Hell, zu der Zeit hast du auch bei Hard Wax in Berlin gearbeitet, oder?
Hell Ja, da war ich Disponent. Das war noch in dem alten Laden.
Ellen Da habe ich angefangen Platten zu kaufen. Es war damals gar nicht so leicht, dort an die heißen Veröffentlichungen zu kommen, weil die so umkämpft waren. Ich bin da teilweise fast zitternd in den Laden rein gegangen.
Hell Das war natürlich eine völlige Männerdomäne. Am Freitag kamen die neuen Import-Platten von den amerikanischen Vertrieben. Durch die guten Kontakte nach Detroit war Hard Wax lange Zeit der Plattenladen, der beste in der Welt würde ich sagen. Die waren wirklich konkurrenzlos, weil die schnellen Zugang zu den heißesten Scheiben hatten. Dann hat DJ Rok als Oberdisponent und Quasi-Chef im Laden als erster eine neue Platte bekommen und kurz angehört. Dann gab es so eine Rangliste, wer die nächsten Exemplare erhält. Das waren zum Beispiel Motte, Westbam, Tanith und Jonzon. Die anderen durften dann später kommen. Motte war der DJ, der mich zu der Zeit am meisten beeinflusst hat. Was Motte damals zu E-Werk-Zeiten gemacht hat, das hat nie mehr annähernd irgendwer erreicht. Was er da für eine Atmosphäre geschaffen hat und wie er die Leute europaweit beeinflusst hat, das war sensationell.
Ellen Motte hat mich damals auch unglaublich gekickt. Das war unglaublich, wenn der gespielt hat, das war ein Film.
Hell Also mich hat das Hard Wax total geprägt. Ich kann echt froh sein, dass es das Hard Wax damals gab. Ohne den Laden hätte ich heute nicht die gleiche Plattensammlung.
Ellen Und Dimitri Hegemann sollte man nicht vergessen. Der hat mit dem Tresor das erste Mal Leute wie Jeff Mills geholt. Das war für uns komplett neu. Als der das erste Mal unten im Tresor aufgelegt hat, wussten wir alle gar nicht, wie wir tanzen sollten. Das war neue Musik.
Hell Die ganzen Leute aus Detroit kamen alle und das war einfach eine Revolution.
Ata Berlin war immer sehr Amerika-fixiert. Frankfurt hatte hingegen viel bessere Kontakte nach England damals.

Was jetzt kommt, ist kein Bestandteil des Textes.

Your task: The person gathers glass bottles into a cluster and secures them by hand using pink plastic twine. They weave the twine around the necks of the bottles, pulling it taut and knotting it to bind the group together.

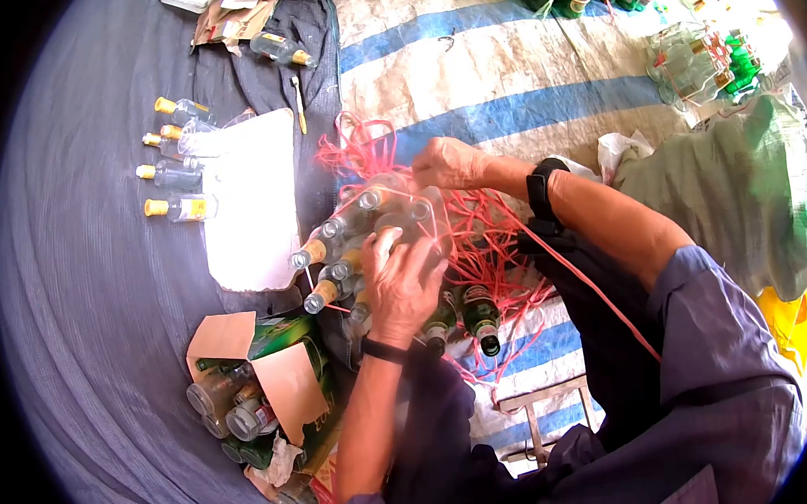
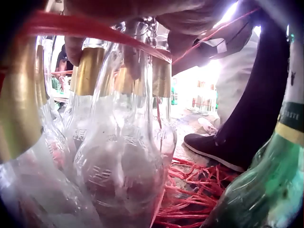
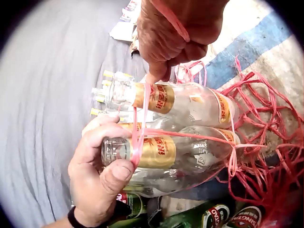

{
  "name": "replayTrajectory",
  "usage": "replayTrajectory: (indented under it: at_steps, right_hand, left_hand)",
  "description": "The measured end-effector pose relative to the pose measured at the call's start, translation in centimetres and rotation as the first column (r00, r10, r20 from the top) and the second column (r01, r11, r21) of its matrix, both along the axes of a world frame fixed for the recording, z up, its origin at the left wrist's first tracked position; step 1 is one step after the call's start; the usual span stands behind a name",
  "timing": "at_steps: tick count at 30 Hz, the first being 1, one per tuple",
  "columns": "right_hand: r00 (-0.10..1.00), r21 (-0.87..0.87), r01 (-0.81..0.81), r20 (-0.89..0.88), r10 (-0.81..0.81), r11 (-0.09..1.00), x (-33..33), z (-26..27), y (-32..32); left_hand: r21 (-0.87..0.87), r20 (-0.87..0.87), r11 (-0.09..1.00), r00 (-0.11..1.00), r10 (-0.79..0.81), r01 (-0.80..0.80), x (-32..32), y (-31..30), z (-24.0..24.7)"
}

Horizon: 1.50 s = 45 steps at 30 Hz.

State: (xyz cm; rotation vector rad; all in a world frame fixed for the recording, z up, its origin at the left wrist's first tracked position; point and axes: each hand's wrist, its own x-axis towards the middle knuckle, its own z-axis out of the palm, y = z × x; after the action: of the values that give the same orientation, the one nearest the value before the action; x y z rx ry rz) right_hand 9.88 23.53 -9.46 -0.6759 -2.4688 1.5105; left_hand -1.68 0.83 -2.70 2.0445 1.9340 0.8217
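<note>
A bundle of clear glass bottles point(image 1: 343, 220) with gold neck labels stands in front of me, bound by pink plastic string point(image 3: 190, 134). My left hand point(image 1: 401, 284) grips the neck of a near bottle point(image 3: 152, 152), thumb on the string at its neck. On the far side, my right hand point(image 3: 178, 40) is curled into a fist with string wrapped across it, close above another bottle's neck. From the left wrist, the clear bottles point(image 2: 121, 161) fill the view, and a strand crosses their necks. Part of the left hand's grip is hidden behind the bottles.
Tangled pink string point(image 1: 485, 248) lies beside the bundle. Green beer bottles point(image 1: 480, 316) lie near my legs. A carton of bottles point(image 1: 287, 386) sits at the lower left. Small yellow-capped bottles point(image 1: 187, 207) lie beside a white board point(image 1: 250, 196). A green sack point(image 1: 720, 190) stands right.
</note>
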Motion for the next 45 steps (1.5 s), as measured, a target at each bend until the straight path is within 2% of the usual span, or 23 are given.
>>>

Ist Älterwerden mit Techno für euch etwas ganz Selbstverständliches?
Wolfgang Die ganze Clubkultur hat sich seit 1989 verändert, nennen wir es mal den Urknall der Bässe. Die gesamte Szene, das gesamte soziokulturelle Leben ist verändert. Es gibt heute ganz andere Konstellationen, es gibt Lifestyles, die sich aus der Technoszene heraus entwickelt haben. Früher, in den 70ern, gab es die berühmte Berichterstattung über David Bowie, ob man glaubwürdig mit Popkultur altern kann. Das hat sich heute ja erübrigt. Ich denke, wir hier sind alle ganz gute Beispiele dafür, dass man hervorragend Generationen übergreifend arbeiten kann, solange der Geist frisch bleibt. Und man kann in diesen alternativen Lebenskonzepten auch alt werden.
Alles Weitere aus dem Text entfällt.